As a taster of the performance of FixedSizeArrays, allocating and filling a FixedSizeVector is (slightly) faster and uses less memory (32 bytes) than an equally sized Base.Vector:

julia> using BenchmarkTools, FixedSizeArrays

julia> for n in (0, 2^0, 2^5, 2^10, 2^15, 2^20, 2^25, 2^30)
           @info "n = $(n)"
           @btime fill!(Vector{Float32}(undef, $(n)), 0.0)
           @btime fill!(FixedSizeVectorDefault{Float32}(undef, $(n)), 0.0)
       end
[ Info: n = 0
  5.028 ns (1 allocation: 32 bytes)
  2.884 ns (0 allocations: 0 bytes)
[ Info: n = 1
  8.280 ns (2 allocations: 64 bytes)
  6.991 ns (1 allocation: 32 bytes)
[ Info: n = 32
  9.534 ns (2 allocations: 192 bytes)
  7.569 ns (1 allocation: 160 bytes)
[ Info: n = 1024
  91.336 ns (3 allocations: 4.07 KiB)
  88.852 ns (2 allocations: 4.04 KiB)
[ Info: n = 32768
  1.578 ÎĽs (3 allocations: 128.07 KiB)
  1.641 ÎĽs (2 allocations: 128.04 KiB)
[ Info: n = 1048576
  55.965 ÎĽs (3 allocations: 4.00 MiB)
  35.493 ÎĽs (2 allocations: 4.00 MiB)
[ Info: n = 33554432
  42.459 ms (3 allocations: 128.00 MiB)
  42.026 ms (2 allocations: 128.00 MiB)
[ Info: n = 1073741824
  1.352 s (3 allocations: 4.00 GiB)
  1.340 s (2 allocations: 4.00 GiB)

Furthermore, to facilitate escape analysis, when possible we throw a custom error exception when accessing out-of-bounds indices: this exception does not capture the entire array, thus enabling further optimisations, such as entirely removing memory allocations for small arrays because the error path could be elided (note: this happens only in Julia v1.12+):

julia> using BenchmarkTools, FixedSizeArrays, Random

julia> function g(T)
           v = T(undef, 250)
           rand!(v)
           return foldl(+, v)
       end
g (generic function with 1 method)

julia> @btime g(Vector{Float64}) setup=(Random.seed!(1))
  223.163 ns (2 allocations: 2.02 KiB)
131.05489829603343

julia> @btime g(FixedSizeVectorDefault{Float64}) setup=(Random.seed!(1))
  221.137 ns (0 allocations: 0 bytes)
131.05489829603343

Comparison with other packages

See the documentation for comparison with other fixed-size arrays in the ecosystem, but in a gist this does not replace StaticArray if what you want is an immutable stack-allocated array with the size in the type domain which you can dispatch on.
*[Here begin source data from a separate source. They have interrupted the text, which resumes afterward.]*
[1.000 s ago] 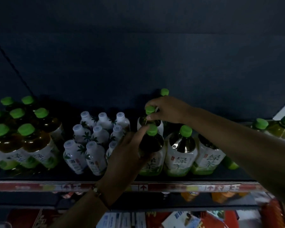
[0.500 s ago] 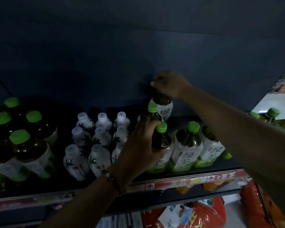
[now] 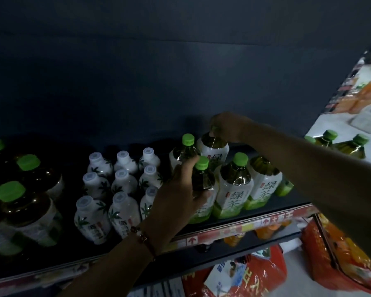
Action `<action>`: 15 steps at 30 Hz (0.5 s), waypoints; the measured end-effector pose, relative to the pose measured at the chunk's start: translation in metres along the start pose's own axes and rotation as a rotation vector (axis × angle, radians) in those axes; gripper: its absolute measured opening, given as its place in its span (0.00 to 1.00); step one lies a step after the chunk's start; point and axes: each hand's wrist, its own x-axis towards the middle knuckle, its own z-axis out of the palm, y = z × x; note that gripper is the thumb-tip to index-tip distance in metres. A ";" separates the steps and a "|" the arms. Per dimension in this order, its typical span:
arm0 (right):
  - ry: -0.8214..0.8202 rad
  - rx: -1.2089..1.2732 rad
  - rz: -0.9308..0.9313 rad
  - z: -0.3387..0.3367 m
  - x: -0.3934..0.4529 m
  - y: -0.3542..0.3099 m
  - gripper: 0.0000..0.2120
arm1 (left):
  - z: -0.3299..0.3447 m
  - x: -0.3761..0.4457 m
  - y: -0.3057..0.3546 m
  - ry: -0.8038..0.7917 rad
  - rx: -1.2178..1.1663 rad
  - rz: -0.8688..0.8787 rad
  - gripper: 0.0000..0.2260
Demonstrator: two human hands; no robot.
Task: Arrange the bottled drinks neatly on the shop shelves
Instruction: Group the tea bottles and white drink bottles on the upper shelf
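Green-capped green tea bottles stand in rows on a dark shelf [image 3: 272,213]. My left hand [image 3: 180,191] wraps the neck and shoulder of the front green tea bottle [image 3: 204,183]. My right hand [image 3: 227,125] grips the cap of a back-row green tea bottle [image 3: 214,148], held slightly above its neighbours and tilted. Another green tea bottle [image 3: 185,151] stands just left of it, and two more [image 3: 234,181] stand to the right in the front row.
Several white-capped small bottles [image 3: 120,179] fill the shelf's middle. Larger green-capped bottles [image 3: 26,189] crowd the left. More green tea bottles [image 3: 338,142] stand at far right. Orange drinks [image 3: 266,229] and red bags [image 3: 248,275] sit below the shelf.
My right hand left the middle bottle's cap, took the back bottle by its cap and raised it. My left hand stays on the front bottle. The view shifted right.
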 end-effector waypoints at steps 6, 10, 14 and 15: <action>-0.024 0.073 -0.056 -0.006 -0.033 0.004 0.14 | 0.001 -0.003 -0.001 -0.009 -0.062 -0.023 0.35; -0.006 0.108 -0.056 -0.001 -0.047 0.005 0.15 | 0.003 -0.004 -0.001 -0.006 -0.114 -0.035 0.35; -0.014 0.243 -0.006 0.001 -0.057 0.009 0.20 | 0.005 -0.005 -0.002 -0.011 -0.119 -0.030 0.34; -0.024 0.280 -0.001 -0.001 -0.062 0.009 0.22 | 0.005 -0.006 -0.002 -0.009 -0.122 -0.030 0.34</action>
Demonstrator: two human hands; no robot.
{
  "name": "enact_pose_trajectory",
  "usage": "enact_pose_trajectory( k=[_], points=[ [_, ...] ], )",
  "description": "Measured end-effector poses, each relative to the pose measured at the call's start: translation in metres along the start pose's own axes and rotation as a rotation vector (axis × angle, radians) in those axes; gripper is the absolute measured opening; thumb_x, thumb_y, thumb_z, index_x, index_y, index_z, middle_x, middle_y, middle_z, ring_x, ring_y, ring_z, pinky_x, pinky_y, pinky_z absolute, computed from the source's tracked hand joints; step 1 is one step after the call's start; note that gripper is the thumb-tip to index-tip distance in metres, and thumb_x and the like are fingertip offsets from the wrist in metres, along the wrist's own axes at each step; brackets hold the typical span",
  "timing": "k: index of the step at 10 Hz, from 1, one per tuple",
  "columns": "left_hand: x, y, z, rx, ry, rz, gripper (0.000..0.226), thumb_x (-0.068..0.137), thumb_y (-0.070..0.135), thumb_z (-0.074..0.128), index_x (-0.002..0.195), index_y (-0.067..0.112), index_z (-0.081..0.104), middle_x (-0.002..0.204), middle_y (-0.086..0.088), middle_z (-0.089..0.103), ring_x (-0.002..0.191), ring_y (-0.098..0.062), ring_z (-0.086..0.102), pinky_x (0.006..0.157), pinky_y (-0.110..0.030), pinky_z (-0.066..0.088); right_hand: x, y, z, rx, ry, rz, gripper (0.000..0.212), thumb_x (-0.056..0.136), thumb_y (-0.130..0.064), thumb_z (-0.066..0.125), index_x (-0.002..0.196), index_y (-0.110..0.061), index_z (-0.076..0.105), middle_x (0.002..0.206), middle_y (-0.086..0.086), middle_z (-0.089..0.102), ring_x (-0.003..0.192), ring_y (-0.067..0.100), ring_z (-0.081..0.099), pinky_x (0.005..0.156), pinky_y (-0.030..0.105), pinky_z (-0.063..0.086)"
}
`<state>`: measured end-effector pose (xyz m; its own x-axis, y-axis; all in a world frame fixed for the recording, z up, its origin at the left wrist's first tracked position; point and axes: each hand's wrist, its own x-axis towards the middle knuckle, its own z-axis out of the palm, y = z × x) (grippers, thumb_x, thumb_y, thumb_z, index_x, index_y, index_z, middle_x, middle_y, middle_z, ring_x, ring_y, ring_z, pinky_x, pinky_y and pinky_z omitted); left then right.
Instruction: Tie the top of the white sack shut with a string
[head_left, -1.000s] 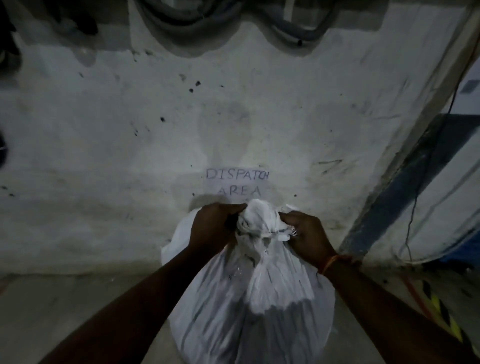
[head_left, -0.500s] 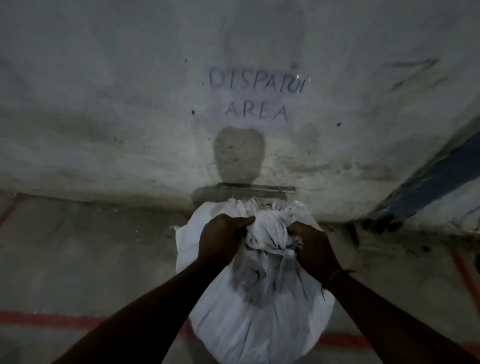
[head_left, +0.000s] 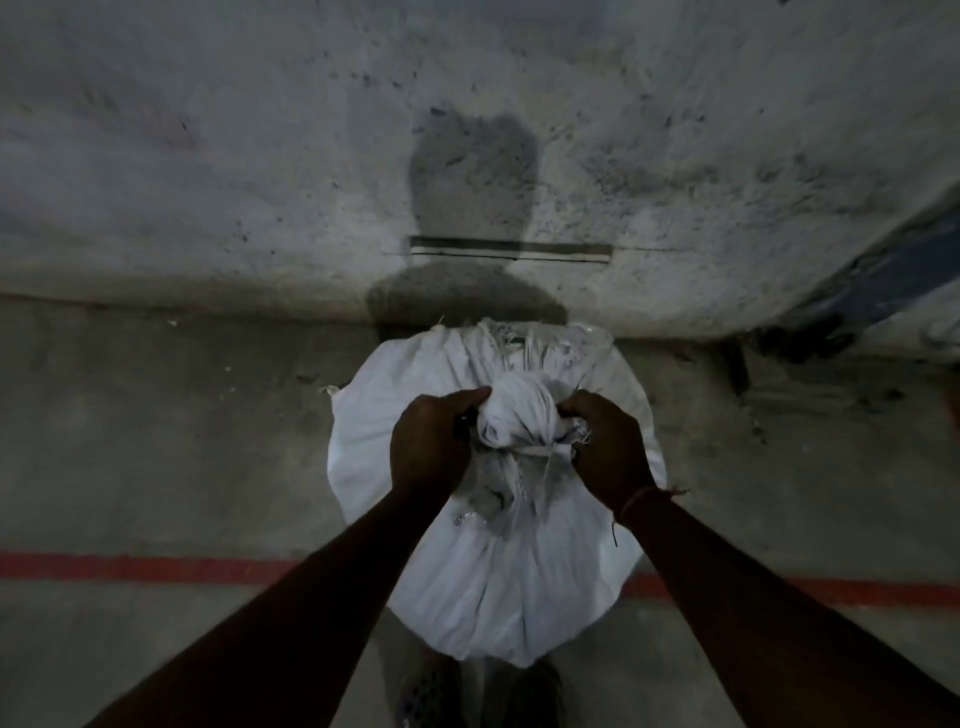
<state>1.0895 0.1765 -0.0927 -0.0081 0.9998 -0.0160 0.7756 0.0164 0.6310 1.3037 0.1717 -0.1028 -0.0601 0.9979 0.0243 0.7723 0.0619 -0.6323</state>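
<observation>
While the view has tipped down since a second ago, so the wall lettering is gone and a red floor line (head_left: 130, 569) now shows, the grip reads unchanged. Left hand (head_left: 431, 447) and right hand (head_left: 608, 449) each closed on the gathered neck of the white sack (head_left: 498, 561), which bulges between them. String (head_left: 540, 450) crosses just below the bunched top, beside right fingers. Likely cinching the knot; nearly done. Sack stands upright, long axis vertical, neck pointing up toward the camera.
</observation>
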Motion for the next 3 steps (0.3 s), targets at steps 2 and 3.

FixedSizeArray really looks a lot more like Base.Array, but with fixed size.

JuliaCon talk

If you’re going to attend JuliaCon 2025, either in-person or remotely, make sure to come to our talk FixedSizeArrays.jl: What Array probably should have been.

97 Likes

Congrats! :tada: Will need to benchmark this with StaticArrays.MVector and Smallcollections.MutableSmallVector soon.

7 Likes

I’m not familiar with Smallcollections.MutableSmallVector, but a comparison with StaticArrays.MArray is mentioned in the docs: I don’t know about performance, but the use case of FixedSizeArray vs StaticArrays.MArray is slightly different. FixedSizeArray really wants to be a “better” Base.Array for numerical applications, rather than trying to optimise small arrays (FixedSizeArray is based on Memory rather than Tuple, so it should perform equally well at all sizes) or dispatch on array’s size (FixedSizeArray doesn’t allow that), which is what StaticArrays.jl does best.

6 Likes

Possibly clarified in your upcoming talk or somewhere in the devdocs, but do you mean Vector specifically? I had assumed that the “fixed-size” Memory would’ve at least allowed those fixed size optimizations for N>=2 Arrays. If not, how does FixedSizeArray’s inform the compiler that you really won’t reallocate the Memory? It lacks size information in the type parameters that StaticArrays have, so that can’t be it.

Also a couple more favorable points of comparison between FixedSizeArray and MArray:

  1. The default Memory can leverage the isbits-Union optimization; NTuple and anything based on it can’t. To elaborate, a concrete Memory with an element type of a small Union of (up to 256, I think) isbits types can store each element in contiguous blocks of the largest type’s size like a C union, followed directly by contiguous bytes specifying the type of each element (on the same single Memory, unlike a struct of arrays). Concrete tuples are strictly structures of concrete types, so NTuple{n, Union{T, Nothing}} is strictly an abstract type and thus cannot use the isbits-Union optimization, both significantly hurting the performance and data locality of StaticArrays despite decent type inference of indexing.
  2. MArray only supports setindex! for isbitstype elements. The underlying unsafe_store! code wouldn’t work on an abstract NTuple field or dense vectors with abstract element types even with the isbits-Union storage optimization. FixedSizeArray isn’t hacking Tuples into a vector type, so it just forwards the indexing to mem.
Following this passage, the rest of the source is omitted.